* **Exercise description**
Could you copy every line in the listing below that has the word "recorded"?
Start of Given data
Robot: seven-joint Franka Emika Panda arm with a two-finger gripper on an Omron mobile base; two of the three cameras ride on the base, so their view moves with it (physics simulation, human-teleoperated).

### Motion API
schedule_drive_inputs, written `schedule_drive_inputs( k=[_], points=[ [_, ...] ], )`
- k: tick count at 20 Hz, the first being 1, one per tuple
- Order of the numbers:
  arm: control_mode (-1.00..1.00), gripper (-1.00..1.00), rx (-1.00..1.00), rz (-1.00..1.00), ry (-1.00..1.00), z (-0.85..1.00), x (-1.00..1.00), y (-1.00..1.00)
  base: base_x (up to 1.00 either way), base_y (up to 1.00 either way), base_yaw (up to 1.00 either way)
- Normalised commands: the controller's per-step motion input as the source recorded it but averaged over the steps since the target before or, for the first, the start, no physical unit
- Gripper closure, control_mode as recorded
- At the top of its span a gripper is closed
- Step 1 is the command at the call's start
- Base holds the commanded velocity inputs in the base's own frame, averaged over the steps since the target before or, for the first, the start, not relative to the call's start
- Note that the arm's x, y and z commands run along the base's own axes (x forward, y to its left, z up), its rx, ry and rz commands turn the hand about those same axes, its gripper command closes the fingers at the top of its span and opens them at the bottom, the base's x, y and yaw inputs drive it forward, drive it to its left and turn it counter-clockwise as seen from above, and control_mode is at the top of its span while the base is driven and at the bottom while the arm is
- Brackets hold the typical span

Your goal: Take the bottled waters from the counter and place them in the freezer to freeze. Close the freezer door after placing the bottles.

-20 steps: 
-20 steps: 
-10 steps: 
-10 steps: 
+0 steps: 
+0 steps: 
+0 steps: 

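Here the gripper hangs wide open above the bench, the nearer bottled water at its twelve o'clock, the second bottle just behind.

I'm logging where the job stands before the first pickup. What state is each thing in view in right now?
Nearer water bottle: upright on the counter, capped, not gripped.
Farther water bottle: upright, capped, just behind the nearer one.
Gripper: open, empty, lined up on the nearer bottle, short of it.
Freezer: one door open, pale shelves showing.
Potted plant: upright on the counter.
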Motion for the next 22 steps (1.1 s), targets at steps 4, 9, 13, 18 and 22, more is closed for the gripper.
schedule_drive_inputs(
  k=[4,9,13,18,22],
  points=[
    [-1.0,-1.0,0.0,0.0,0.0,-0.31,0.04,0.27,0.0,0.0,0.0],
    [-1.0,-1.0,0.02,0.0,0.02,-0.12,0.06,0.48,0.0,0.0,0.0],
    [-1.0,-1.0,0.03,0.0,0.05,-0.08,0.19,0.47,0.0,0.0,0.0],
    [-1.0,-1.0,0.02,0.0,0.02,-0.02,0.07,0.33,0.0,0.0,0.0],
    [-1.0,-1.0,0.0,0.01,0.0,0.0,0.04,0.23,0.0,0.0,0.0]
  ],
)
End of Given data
* **Solution to the problem**
- Normalised commands: the controller's per-step motion input as the source recorded it but averaged over the steps since the target before or, for the first, the start, no physical unit
- Gripper closure, control_mode as recorded

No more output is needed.